■ Task prompt
I would like every entry below written out exactly.

Input data section start

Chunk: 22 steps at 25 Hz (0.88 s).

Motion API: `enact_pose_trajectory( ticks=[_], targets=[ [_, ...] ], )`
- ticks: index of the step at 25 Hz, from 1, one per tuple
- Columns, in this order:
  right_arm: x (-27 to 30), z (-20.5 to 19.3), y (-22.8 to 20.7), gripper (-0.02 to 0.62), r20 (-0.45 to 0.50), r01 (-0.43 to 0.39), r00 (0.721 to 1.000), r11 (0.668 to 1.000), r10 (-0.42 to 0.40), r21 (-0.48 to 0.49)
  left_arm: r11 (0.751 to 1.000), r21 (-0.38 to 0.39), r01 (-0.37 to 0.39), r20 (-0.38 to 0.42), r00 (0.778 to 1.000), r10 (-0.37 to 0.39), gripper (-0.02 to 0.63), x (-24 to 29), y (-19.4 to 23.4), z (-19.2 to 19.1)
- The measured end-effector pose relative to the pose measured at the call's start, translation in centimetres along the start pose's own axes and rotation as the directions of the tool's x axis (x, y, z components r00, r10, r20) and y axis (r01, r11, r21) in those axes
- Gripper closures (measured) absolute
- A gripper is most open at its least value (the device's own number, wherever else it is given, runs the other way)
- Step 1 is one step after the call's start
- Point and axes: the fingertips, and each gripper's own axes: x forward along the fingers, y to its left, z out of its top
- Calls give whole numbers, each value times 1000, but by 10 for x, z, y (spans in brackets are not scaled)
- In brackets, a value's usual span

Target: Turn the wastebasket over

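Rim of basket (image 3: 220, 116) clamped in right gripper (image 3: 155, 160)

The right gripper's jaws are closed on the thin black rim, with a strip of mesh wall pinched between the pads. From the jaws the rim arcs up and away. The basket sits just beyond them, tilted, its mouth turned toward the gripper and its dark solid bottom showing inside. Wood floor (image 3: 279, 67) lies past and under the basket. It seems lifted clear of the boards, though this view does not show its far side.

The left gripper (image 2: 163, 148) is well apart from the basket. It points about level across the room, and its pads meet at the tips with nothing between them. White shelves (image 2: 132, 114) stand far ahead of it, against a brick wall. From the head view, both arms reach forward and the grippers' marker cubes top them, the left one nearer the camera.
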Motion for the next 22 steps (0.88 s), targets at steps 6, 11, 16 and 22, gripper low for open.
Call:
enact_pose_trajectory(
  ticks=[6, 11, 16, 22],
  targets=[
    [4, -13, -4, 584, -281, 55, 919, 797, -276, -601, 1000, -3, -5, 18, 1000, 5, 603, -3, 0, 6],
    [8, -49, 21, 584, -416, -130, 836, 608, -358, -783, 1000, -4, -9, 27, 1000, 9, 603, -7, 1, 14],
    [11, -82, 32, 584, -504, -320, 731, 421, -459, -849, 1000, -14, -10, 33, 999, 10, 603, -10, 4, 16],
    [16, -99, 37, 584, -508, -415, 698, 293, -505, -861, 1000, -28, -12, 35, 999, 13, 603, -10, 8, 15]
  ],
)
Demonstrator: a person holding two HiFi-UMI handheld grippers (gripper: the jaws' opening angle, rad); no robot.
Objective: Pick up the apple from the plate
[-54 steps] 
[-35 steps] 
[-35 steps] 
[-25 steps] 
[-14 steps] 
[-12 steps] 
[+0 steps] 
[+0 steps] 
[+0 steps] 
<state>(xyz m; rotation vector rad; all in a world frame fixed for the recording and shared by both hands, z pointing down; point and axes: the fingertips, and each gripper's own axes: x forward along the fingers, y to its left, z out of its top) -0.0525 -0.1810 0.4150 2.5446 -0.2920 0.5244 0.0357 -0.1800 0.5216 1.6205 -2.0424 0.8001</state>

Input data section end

■ Exercise output
Chunk: 22 steps at 25 Hz (0.88 s).

Motion API: `enact_pose_trajectory( ticks=[_], targets=[ [_, ...] ], )`
- ticks: index of the step at 25 Hz, from 1, one per tuple
- Columns, in this order:
  right_arm: x (-27 to 30), z (-20.5 to 19.3), y (-22.8 to 20.7), gripper (-0.02 to 0.62), r20 (-0.45 to 0.50), r01 (-0.43 to 0.39), r00 (0.721 to 1.000), r11 (0.668 to 1.000), r10 (-0.42 to 0.40), r21 (-0.48 to 0.49)
  left_arm: r11 (0.751 to 1.000), r21 (-0.38 to 0.39), r01 (-0.37 to 0.39), r20 (-0.38 to 0.42), r00 (0.778 to 1.000), r10 (-0.37 to 0.39), gripper (-0.02 to 0.63), x (-24 to 29), y (-19.4 to 23.4), z (-19.2 to 19.1)
- The measured end-effector pose relative to the pose measured at the call's start, translation in centimetres along the start pose's own axes and rotation as the directions of the tool's x axis (x, y, z components r00, r10, r20) and y axis (r01, r11, r21) in those axes
- Gripper closures (measured) absolute
- A gripper is most open at its least value (the device's own number, wherever else it is given, runs the other way)
- Step 1 is one step after the call's start
- Point and axes: the fingertips, and each gripper's own axes: x forward along the fingers, y to its left, z out of its top
- Calls give whole numbers, each value times 1000, but by 10 for x, z, y (spans in brackets are not scaled)
- In brackets, a value's usual span

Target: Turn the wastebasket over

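Rim of basket (image 3: 220, 116) clamped in right gripper (image 3: 155, 160)

The right gripper's jaws are closed on the thin black rim, with a strip of mesh wall pinched between the pads. From the jaws the rim arcs up and away. The basket sits just beyond them, tilted, its mouth turned toward the gripper and its dark solid bottom showing inside. Wood floor (image 3: 279, 67) lies past and under the basket. It seems lifted clear of the boards, though this view does not show its far side.

The left gripper (image 2: 163, 148) is well apart from the basket. It points about level across the room, and its pads meet at the tips with nothing between them. White shelves (image 2: 132, 114) stand far ahead of it, against a brick wall. From the head view, both arms reach forward and the grippers' marker cubes top them, the left one nearer the camera.
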Motion for the next 22 steps (0.88 s), targets at steps 6, 11, 16 and 22, gripper low for open.
Call:
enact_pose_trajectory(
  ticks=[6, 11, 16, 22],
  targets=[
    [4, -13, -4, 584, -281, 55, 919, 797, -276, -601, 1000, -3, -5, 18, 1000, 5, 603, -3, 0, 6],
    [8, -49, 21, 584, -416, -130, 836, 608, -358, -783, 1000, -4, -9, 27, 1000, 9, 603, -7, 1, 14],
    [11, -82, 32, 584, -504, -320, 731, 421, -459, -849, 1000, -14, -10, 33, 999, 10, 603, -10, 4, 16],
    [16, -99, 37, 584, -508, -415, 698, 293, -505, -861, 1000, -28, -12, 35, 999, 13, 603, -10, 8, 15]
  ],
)
Demonstrator: a person holding two HiFi-UMI handheld grippers (gripper: the jaws' opening angle, rad); no robot.
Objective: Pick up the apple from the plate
[-54 steps] 
[-35 steps] 
[-35 steps] 
[-25 steps] 
[-14 steps] 
[-12 steps] 
[+0 steps] 
[+0 steps] 
[+0 steps] 
<state>(xyz m; rotation vector rad; all in a world frame fixed for the recording and shared by both hands, z pointing down; point and axes: the fingertips, and each gripper's own axes: x forward along the fingers, y to its left, z out of its top) -0.0525 -0.1810 0.4150 2.5446 -0.2920 0.5244 0.0357 -0.1800 0.5216 1.6205 -2.0424 0.8001</state>

This exercise has been answered in full.